4) Support doesn't always require money

Many of us believe that the only way to support a small business is by making a purchase. But, you don't necessarily need or want everybody's product, nor can you afford to shop with every local business. So, what are your support options that don't require you to open your wallet?

  • Post them to your social media page, encourage others to follow and shop.

  • Tag them on those posts that ask you to share your favorite businesses.

  • Send someone who needs their products/services to their website or pass out their business cards if you have them

  • Collaborate with them! Do you have a business? Are you planning an event that requires their service? Do you have a platform to share with them (i.e. blog, podcast, live IG show, etc.)? Can you connect them with other relevant businesses? Leverage these opportunities!

  • Nominate them for awards and local media opportunities!

5) Start supporting now!

Now that you know how to support and importance of support, go ahead and start now! Here's a few ways to support small businesses right now, even before leaving my website.

  • Check out some of the other posts on my blog and share the meaningful ones.

  • Check out my shop to review new winter releases as well as my 20/20 Vision Masterclass, if you need helping seeing clearly to start executing your goals before the New Year!

  • Also, make sure to check out the fifty amazing businesses listed under the BizList Atlanta tab! Even if you don't make a purchase, use some of the support strategies listed under number four.
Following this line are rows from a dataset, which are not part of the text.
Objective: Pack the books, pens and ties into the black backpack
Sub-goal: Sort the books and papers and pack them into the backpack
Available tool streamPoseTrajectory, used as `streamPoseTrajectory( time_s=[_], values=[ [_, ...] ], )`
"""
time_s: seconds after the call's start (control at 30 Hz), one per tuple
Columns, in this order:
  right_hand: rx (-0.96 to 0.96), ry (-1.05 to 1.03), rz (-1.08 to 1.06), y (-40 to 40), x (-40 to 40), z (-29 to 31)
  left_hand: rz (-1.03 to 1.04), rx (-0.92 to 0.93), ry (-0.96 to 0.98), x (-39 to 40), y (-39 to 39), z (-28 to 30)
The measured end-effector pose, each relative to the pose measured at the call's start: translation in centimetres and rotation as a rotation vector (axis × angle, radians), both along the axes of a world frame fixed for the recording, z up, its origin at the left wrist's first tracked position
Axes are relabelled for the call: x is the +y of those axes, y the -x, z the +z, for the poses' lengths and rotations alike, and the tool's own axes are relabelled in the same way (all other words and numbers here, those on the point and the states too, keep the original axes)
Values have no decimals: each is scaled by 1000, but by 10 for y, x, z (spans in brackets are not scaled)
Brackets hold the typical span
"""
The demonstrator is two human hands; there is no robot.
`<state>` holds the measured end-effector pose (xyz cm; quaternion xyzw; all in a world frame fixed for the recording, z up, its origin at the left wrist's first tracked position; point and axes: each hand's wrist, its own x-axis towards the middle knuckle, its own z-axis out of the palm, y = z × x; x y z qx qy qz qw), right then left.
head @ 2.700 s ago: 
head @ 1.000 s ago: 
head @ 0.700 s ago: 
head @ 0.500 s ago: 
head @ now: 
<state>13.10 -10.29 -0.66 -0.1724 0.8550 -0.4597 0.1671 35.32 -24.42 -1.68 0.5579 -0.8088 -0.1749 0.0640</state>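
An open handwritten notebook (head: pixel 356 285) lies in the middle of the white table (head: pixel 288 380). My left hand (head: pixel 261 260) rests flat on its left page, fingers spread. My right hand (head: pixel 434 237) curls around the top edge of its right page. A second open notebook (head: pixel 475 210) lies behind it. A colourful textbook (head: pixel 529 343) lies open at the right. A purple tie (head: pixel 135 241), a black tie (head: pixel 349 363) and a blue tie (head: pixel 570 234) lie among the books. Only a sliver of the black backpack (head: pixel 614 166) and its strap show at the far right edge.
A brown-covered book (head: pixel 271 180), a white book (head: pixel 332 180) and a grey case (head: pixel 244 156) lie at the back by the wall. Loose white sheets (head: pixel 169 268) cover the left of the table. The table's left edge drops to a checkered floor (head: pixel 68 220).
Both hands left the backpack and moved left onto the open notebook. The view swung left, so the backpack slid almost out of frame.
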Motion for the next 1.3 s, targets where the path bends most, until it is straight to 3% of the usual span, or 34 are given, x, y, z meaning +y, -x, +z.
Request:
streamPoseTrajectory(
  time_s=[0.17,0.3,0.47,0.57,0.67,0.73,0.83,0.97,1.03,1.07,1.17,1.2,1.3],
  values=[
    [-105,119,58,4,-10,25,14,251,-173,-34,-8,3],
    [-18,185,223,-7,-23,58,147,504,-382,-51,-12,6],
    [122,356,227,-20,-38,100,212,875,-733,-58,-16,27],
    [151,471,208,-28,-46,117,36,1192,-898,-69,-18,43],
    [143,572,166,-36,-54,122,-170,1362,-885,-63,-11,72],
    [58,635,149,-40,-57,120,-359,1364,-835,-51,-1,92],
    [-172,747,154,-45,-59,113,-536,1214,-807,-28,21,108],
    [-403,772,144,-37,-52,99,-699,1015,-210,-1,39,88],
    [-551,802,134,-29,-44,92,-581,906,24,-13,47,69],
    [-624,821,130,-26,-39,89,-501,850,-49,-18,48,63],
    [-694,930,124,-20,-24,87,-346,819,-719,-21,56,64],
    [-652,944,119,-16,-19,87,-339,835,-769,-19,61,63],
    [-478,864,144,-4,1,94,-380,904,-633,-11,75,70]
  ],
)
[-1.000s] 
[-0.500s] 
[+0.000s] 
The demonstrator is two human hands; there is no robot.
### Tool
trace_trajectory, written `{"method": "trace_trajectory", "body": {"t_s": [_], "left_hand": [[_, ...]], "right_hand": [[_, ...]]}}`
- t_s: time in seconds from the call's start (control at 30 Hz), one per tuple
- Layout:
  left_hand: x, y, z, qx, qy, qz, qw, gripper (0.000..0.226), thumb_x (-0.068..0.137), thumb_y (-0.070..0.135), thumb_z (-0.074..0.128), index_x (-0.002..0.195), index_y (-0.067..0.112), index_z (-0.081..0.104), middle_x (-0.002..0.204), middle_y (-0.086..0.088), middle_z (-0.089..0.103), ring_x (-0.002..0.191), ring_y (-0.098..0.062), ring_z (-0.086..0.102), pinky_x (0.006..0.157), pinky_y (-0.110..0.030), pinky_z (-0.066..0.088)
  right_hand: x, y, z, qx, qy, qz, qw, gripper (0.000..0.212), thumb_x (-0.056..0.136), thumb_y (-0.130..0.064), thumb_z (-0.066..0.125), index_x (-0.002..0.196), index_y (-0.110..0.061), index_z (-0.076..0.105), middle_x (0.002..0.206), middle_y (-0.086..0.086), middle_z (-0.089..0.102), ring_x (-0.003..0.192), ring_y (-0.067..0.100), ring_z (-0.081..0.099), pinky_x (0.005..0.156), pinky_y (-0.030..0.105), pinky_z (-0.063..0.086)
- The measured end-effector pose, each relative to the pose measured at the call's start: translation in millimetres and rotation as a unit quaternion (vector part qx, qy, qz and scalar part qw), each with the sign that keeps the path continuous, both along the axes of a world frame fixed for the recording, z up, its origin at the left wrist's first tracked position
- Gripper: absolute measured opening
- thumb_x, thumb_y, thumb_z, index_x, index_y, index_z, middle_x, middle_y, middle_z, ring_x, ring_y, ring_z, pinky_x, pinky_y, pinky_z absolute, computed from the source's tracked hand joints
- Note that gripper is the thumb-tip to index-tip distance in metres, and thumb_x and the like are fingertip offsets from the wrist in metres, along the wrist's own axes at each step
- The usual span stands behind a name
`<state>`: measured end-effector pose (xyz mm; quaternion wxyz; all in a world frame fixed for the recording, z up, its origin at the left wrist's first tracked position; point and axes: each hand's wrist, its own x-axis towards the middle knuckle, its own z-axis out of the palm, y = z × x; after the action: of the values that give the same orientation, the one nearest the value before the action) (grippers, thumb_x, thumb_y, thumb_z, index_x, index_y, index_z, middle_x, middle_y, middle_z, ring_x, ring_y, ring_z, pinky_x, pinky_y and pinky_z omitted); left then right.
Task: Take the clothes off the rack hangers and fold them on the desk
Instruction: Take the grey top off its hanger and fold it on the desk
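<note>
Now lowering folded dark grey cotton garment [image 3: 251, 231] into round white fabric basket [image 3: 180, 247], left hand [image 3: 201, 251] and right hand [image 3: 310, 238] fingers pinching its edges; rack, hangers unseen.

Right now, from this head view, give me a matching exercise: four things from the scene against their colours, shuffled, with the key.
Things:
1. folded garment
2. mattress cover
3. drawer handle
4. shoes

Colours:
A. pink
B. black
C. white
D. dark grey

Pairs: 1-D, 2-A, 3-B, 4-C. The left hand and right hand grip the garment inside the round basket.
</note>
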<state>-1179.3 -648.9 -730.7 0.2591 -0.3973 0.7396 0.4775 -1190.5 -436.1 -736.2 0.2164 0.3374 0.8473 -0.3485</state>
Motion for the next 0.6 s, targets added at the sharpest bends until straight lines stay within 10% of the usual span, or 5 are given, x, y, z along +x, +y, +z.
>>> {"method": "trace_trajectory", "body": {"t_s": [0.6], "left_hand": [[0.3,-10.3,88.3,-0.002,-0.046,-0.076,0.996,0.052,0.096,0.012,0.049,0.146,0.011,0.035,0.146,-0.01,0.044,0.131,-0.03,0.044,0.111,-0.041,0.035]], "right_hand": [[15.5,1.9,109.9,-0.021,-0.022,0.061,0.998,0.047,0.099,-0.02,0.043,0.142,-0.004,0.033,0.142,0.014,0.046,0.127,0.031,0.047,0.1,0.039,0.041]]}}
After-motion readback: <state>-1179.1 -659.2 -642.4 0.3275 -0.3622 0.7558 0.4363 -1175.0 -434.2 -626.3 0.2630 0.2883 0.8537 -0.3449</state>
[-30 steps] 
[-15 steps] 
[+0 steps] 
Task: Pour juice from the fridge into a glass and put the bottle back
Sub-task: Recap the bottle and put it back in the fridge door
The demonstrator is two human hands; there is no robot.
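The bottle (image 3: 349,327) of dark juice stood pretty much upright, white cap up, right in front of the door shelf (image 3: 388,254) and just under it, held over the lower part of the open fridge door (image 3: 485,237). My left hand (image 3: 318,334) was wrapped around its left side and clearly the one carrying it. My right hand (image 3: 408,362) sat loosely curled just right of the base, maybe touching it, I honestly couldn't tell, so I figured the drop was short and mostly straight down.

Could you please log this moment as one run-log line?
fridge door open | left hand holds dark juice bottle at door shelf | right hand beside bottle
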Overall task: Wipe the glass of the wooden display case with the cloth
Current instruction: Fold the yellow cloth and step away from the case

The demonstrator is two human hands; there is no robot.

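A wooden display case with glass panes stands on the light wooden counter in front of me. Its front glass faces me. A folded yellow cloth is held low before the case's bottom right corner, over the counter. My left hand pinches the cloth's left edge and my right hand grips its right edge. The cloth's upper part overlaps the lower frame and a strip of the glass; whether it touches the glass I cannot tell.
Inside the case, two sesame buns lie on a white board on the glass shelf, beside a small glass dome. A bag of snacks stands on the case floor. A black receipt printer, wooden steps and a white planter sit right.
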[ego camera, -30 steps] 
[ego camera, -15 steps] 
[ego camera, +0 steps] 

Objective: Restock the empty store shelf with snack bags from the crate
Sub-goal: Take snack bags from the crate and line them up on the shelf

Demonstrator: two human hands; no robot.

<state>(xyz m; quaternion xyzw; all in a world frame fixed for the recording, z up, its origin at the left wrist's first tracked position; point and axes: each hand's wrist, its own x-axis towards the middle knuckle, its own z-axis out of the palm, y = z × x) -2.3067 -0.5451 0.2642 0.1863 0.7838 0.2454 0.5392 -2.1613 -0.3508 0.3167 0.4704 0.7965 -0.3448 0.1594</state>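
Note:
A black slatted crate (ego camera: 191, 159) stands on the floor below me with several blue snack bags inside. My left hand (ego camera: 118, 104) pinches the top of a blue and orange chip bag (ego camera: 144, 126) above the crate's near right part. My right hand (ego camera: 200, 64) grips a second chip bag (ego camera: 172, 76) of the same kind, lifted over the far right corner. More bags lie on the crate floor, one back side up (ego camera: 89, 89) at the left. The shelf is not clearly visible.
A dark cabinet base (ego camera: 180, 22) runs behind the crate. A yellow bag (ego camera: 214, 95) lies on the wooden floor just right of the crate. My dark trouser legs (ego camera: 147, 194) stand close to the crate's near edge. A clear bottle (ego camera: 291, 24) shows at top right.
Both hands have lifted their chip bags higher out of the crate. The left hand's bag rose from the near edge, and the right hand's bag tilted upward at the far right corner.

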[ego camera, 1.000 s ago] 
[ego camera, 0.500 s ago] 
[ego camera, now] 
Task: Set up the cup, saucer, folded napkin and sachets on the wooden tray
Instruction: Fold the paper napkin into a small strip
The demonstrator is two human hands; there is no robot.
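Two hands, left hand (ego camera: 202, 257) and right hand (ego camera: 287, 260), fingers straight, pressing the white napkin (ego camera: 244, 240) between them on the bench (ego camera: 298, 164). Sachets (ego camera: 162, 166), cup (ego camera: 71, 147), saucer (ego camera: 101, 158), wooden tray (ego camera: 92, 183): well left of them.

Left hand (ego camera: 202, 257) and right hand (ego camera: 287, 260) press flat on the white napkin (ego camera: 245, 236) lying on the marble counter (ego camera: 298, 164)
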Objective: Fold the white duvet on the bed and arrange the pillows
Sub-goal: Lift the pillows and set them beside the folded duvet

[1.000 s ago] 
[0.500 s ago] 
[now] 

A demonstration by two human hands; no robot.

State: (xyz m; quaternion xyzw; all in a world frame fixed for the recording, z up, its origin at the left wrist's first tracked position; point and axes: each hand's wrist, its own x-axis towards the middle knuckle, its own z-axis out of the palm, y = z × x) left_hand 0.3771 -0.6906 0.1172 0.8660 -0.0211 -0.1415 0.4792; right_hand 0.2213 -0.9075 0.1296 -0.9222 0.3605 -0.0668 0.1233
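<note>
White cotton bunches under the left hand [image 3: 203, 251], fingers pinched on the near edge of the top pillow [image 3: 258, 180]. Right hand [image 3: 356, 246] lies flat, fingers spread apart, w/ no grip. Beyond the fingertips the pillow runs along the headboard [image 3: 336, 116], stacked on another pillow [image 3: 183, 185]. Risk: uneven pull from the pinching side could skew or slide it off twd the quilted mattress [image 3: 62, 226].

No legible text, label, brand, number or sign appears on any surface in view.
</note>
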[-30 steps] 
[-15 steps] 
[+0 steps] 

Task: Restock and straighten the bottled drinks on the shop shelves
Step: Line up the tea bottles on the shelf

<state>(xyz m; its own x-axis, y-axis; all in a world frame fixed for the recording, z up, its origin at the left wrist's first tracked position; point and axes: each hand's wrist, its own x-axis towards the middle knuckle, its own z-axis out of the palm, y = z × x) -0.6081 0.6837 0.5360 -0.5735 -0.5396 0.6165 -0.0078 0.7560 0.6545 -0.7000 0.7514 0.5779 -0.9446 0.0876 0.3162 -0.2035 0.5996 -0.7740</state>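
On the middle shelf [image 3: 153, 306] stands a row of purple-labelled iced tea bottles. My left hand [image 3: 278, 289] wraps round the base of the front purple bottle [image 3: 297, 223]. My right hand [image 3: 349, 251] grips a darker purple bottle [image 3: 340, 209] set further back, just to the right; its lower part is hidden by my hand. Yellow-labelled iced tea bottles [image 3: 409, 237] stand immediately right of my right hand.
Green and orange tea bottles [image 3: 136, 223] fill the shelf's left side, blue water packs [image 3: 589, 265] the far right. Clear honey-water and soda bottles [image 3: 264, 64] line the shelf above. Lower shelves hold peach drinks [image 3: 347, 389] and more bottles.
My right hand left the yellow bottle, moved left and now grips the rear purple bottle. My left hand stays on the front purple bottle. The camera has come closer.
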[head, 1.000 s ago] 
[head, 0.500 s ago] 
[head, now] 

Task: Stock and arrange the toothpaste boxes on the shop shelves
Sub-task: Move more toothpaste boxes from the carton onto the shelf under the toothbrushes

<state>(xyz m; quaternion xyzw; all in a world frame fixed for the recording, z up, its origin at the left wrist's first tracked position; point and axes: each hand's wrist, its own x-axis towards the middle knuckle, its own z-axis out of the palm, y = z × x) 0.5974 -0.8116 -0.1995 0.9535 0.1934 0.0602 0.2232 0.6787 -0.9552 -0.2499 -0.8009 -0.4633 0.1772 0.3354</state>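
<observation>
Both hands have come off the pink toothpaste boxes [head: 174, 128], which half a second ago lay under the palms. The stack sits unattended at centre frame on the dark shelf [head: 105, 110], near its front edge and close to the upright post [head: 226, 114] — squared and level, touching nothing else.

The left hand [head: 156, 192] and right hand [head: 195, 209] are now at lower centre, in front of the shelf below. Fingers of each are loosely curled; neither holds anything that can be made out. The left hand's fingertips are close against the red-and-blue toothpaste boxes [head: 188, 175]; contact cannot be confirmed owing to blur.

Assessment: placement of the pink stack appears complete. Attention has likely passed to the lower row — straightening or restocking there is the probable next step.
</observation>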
Supporting small and local businesses can completely change the current status of wealth distribution. Let's take just one big box store as an example. Walmart grossed $482 billion in revenue a year. Imagine if half of that revenue, $241 billion was equally distributed across the 30 million small businesses in the US. Each of those businesses would have an additional $8,000 in their bank accounts. That small contribution could have saved a few of the 200,000 small businesses that closed last year.

I hope this post has been helpful for you as you make final buying decisions for this holiday season. Make the choice to choose a few small and local businesses to support, they value your support more than any big box company ever will.